# What is needed:
Copy the data below exactly. Any pictures in it should be omitted.
□ □ □ □
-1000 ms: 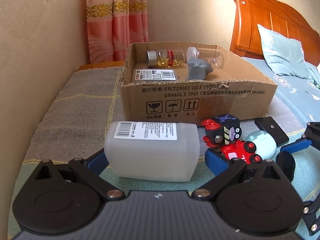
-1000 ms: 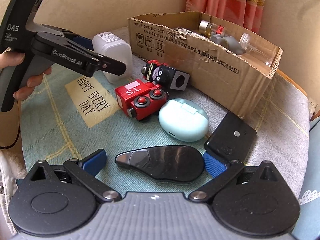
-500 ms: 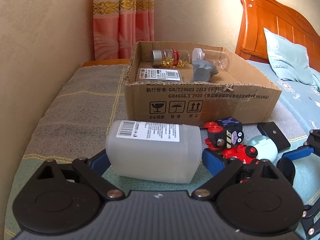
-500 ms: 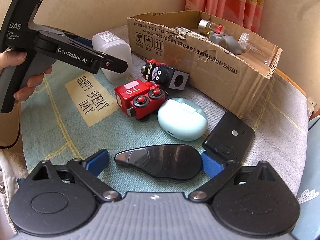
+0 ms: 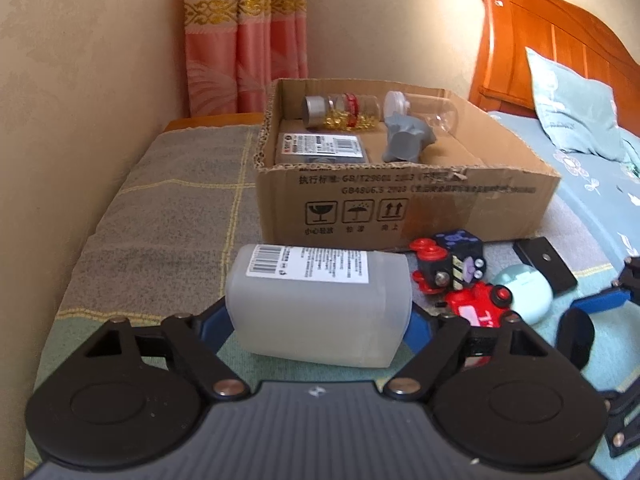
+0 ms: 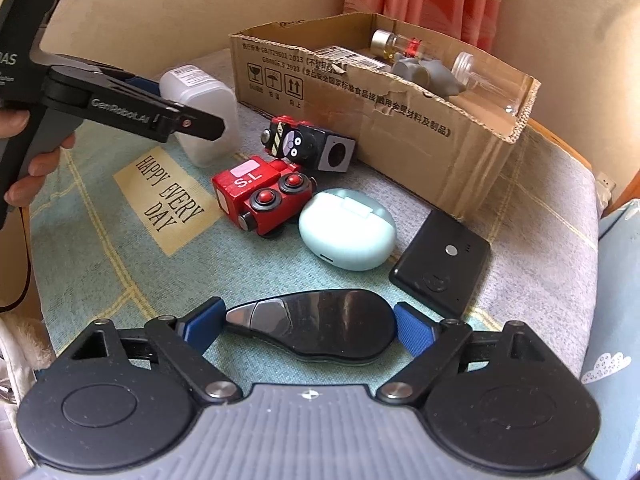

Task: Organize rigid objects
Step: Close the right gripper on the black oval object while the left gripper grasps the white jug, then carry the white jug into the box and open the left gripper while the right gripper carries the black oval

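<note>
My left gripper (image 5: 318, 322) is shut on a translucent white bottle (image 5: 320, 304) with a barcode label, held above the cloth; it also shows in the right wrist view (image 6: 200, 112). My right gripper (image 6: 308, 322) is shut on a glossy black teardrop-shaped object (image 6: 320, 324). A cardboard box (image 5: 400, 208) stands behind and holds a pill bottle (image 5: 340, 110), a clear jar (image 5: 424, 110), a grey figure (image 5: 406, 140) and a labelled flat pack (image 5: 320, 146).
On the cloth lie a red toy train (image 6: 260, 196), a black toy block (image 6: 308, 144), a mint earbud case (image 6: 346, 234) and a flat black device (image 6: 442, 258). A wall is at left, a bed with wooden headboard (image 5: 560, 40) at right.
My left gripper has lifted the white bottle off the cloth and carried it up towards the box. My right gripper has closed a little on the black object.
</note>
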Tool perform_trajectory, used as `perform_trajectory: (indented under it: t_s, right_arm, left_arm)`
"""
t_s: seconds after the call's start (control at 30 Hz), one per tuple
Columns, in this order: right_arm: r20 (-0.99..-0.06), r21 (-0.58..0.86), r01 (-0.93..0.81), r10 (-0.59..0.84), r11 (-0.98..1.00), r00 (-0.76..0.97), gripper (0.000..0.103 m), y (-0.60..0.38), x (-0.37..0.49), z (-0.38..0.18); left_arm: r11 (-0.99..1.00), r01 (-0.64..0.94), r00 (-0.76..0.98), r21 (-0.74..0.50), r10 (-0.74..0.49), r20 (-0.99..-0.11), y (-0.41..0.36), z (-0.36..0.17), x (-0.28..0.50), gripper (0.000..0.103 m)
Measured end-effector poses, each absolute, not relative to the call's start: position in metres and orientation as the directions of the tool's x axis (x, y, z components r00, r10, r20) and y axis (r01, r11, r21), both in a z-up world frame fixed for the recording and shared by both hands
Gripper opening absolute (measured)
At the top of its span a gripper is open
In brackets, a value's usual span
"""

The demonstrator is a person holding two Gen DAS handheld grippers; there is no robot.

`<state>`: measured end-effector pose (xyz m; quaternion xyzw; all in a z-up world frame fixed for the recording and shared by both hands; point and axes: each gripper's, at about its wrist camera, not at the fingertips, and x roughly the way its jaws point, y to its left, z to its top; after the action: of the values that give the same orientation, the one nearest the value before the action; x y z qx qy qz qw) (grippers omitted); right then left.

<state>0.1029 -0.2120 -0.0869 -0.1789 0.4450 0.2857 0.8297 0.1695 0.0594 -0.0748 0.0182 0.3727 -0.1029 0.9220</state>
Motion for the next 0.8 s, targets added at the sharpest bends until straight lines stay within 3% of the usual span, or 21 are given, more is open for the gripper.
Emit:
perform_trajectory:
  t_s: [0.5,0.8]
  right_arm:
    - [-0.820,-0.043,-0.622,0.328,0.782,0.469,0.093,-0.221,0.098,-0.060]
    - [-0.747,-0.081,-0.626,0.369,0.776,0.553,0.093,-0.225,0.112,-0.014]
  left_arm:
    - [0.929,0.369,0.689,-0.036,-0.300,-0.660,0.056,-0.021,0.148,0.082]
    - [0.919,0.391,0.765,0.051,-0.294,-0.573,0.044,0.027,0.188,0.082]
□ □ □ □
# Solution for this task:
-1000 ms: 
-1000 ms: 
-500 ms: 
-500 ms: 
+0 ms: 
+0 ms: 

Task: Organize rigid objects
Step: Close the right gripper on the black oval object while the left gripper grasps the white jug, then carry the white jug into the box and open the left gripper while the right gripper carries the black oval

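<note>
My left gripper (image 5: 318, 322) is shut on a translucent white bottle (image 5: 320, 304) with a barcode label, held above the cloth; it also shows in the right wrist view (image 6: 200, 112). My right gripper (image 6: 308, 322) is shut on a glossy black teardrop-shaped object (image 6: 320, 324). A cardboard box (image 5: 400, 208) stands behind and holds a pill bottle (image 5: 340, 110), a clear jar (image 5: 424, 110), a grey figure (image 5: 406, 140) and a labelled flat pack (image 5: 320, 146).
On the cloth lie a red toy train (image 6: 260, 196), a black toy block (image 6: 308, 144), a mint earbud case (image 6: 346, 234) and a flat black device (image 6: 442, 258). A wall is at left, a bed with wooden headboard (image 5: 560, 40) at right.
My left gripper has lifted the white bottle off the cloth and carried it up towards the box. My right gripper has closed a little on the black object.
</note>
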Tool perform_trajectory, used as `perform_trajectory: (indented under it: t_s, right_arm, left_arm)`
"""
t_s: seconds after the call's start (control at 30 Hz), one per tuple
Columns, in this order: right_arm: r20 (-0.99..-0.06), r21 (-0.58..0.86), r01 (-0.93..0.81), r10 (-0.59..0.84), r11 (-0.98..1.00), r00 (-0.76..0.97), gripper (0.000..0.103 m), y (-0.60..0.38), x (-0.37..0.49), z (-0.38..0.18); left_arm: r11 (-0.99..1.00), r01 (-0.64..0.94), r00 (-0.76..0.98), r21 (-0.74..0.50), r10 (-0.74..0.49), r20 (-0.99..-0.11), y (-0.41..0.36), z (-0.36..0.17), x (-0.28..0.50), gripper (0.000..0.103 m)
Measured end-effector poses, each absolute, not relative to the call's start: position in metres and orientation as the directions of the tool's x axis (x, y, z components r00, r10, r20) and y axis (r01, r11, r21), both in a z-up world frame fixed for the recording and shared by both hands
Gripper opening absolute (measured)
At the top of its span a gripper is open
In brackets, a value's usual span
"""

The demonstrator is a person holding two Gen DAS handheld grippers; there is no robot.

`<state>`: measured end-effector pose (xyz m; quaternion xyzw; all in a z-up world frame fixed for the recording and shared by both hands; point and axes: each gripper's, at about its wrist camera, not at the fingertips, and x roughly the way its jaws point, y to its left, z to its top; after the action: of the values that give the same orientation, the one nearest the value before the action; x y z qx qy qz qw) (grippers omitted); right then left.

<state>0.1029 -0.2120 -0.0869 -0.1789 0.4450 0.2857 0.8297 0.1695 0.0594 -0.0748 0.0182 0.3727 -0.1029 0.9220</state>
Motion for the next 0.8 s, targets added at the sharpest bends until straight lines stay within 3% of the usual span, or 21 are given, more is open for the gripper.
Emit:
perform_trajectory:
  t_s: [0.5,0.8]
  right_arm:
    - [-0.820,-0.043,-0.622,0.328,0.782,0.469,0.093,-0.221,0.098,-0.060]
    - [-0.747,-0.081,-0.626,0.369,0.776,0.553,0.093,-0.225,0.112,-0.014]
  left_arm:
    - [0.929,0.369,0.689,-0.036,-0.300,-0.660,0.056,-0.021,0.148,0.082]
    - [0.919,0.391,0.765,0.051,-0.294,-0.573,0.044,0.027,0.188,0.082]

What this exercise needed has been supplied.